La Matapédia et La Mitis : l’enfouissement n’avance pas
Projet souhaité à Saint-Moïse
Le projet de lieu d’enfouissement des déchets pour les MRC de La Mitis et de La Matapédia, à Saint-Moïse, est de nouveau sur la glace. La Régie intermunicipale de traitement des matières résiduelles a demandé la suspension du projet afin de se donner plus de temps pour préparer l’étape des audiences publiques.
Les démarches auprès du ministère de l’Environnement pourraient être relancées dans les prochains mois, mais l’échéancier demeure imprécis. Entre-temps, les déchets continuent d’être acheminés à grands frais vers Cacouna.
Le projet, situé dans le premier rang de Saint-Moïse, comprend un lieu d’enfouissement, une plateforme de compostage et un écocentre. Il a été déposé au ministère de l’Environnement, il y a six ans. Depuis, le dossier progresse lentement en raison des nombreuses exigences ministérielles. La Régie intermunicipale de traitement des matières résiduelles des MRC de La Matapédia et de La Mitis a non seulement dû répondre à une longue liste de questions, mais aussi revoir l’aménagement du site.
« Il n’a pas encore été réactivé parce qu’on est toujours en analyse de certaines informations et données. Présentement, le projet est sur pause », précise le directeur de la Régie, Vincent Dufour.
Pour l’instant, le processus d’évaluation environnementale n’est pas complété. Les audiences du Bureau d’audiences publiques sur l’environnement (BAPE), prévues à l’automne dernier, ont été reportées. La Régie avait besoin de plus de temps pour planifier cette étape cruciale.
« C’est simplement que les audiences arrivaient trop vite. Il fallait se donner du temps, à travers tous nos autres projets. Quand on se présente au BAPE, il faut être bien préparé et avoir tout en main », indique monsieur Dufour.
Malgré les délais, il est essentiel de bien gérer le dossier.
« Il y a des préoccupations exprimées par le milieu qui méritent d’être prises en considération. Tous les projets comme le nôtre, qui concernent les lieux d’enfouissement, sont complexes », croit la préfète de la MRC de La Matapédia, Chantal Lavoie.
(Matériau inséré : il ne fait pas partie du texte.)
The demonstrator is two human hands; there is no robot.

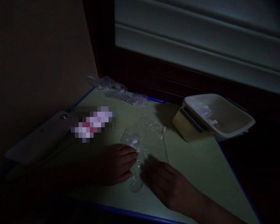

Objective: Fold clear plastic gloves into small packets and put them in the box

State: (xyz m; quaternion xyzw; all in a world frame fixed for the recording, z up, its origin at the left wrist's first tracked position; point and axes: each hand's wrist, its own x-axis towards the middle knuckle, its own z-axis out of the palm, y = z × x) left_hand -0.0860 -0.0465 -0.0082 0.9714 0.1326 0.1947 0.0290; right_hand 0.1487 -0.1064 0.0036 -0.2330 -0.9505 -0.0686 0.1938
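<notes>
A clear, crumpled plastic bag (151, 140) lies spread on the pale green tabletop, its narrow end (136, 182) pointing toward me between my hands. My left hand (119, 163) rests at the bag's left edge, fingers stretched out and fingertips touching the film. On the other side, my right hand (165, 183) reaches over the bag's lower right part with its fingers bent downward. Those fingertips are dark and smeared, so whether they pinch the film is hidden.
A cream plastic tub (182, 124) with clear scraps inside stands tilted at the right edge. Flattened plastic bags (126, 96) lie along the back. At left are a white elongated device (39, 137) and a blurred-out object (93, 124). The table (196, 174) has blue edging; wall and door stand behind.
</notes>
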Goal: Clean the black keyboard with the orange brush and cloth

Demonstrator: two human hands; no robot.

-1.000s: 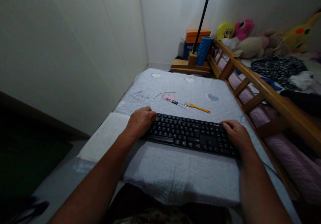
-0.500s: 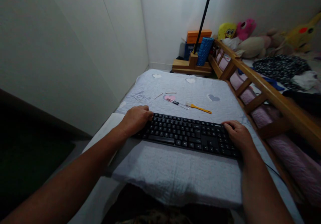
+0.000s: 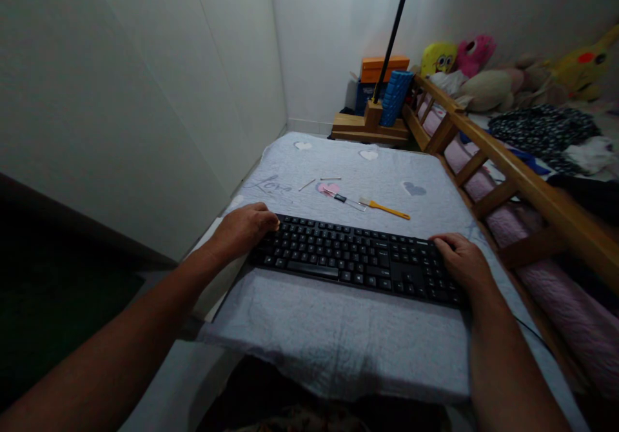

Initialement, l’ouverture du lieu d’enfouissement était prévue pour 2024. Elle a ensuite été repoussée à 2026 et devra l’être de nouveau. Évidemment, plus le projet prend du retard, plus les coûts augmentent. Les plus récents sont estimés à 28 M$.
Coût environnemental
Entre-temps, la Régie continue d’acheminer les déchets vers le site d’enfouissement de Cacouna et les matières compostables vers le centre de biométhanisation de Rivière-du-Loup. L’entente actuelle, qui se termine à la fin de 2026, devra être renouvelée.
« Même si, aujourd’hui, on décidait d’aller de l’avant, avec les délais et la construction, on en a encore pour un bon moment à transporter les matières à Rivière-du-Loup », explique Vincent Dufour.
Les déchets sont transbordés à Mont-Joli, des camions de collecte vers des semi-remorques, afin d’optimiser le chargement et de réduire d’environ le tiers les besoins en transport. Malgré cela, une dizaine de semi-remorques effectuent chaque semaine l’aller-retour vers Cacouna. Sur une année, ces camions parcourent plus de 80 000 kilomètres, soit deux fois le tour de la Terre, entraînant des émissions importantes de gaz à effet de serre.

Le traitement des déchets coûte aux deux MRC près de 4 M$ par année, dont environ 1 M$ pour le traitement des matières organiques à l’usine de biométhanisation.
Réduire à la source
Depuis le 1er janvier, la Régie a instauré une tarification incitative pour les bacs à déchets supplémentaires dans l’ensemble des MRC de La Matapédia et de La Mitis. Elle espère réduire de 15 % le volume des déchets en trois ans.
« On a mis davantage d’efforts sur la réduction à la source, parce que c’est vraiment le nerf de la guerre. On reçoit beaucoup d’appels de citoyens qui nous disent qu’ils ne veulent pas payer pour un deuxième bac et qu’ils vont faire des efforts pour réduire leurs déchets. Ça peut sembler contre-intuitif, mais c’est exactement ce qu’on souhaite », souligne monsieur Dufour.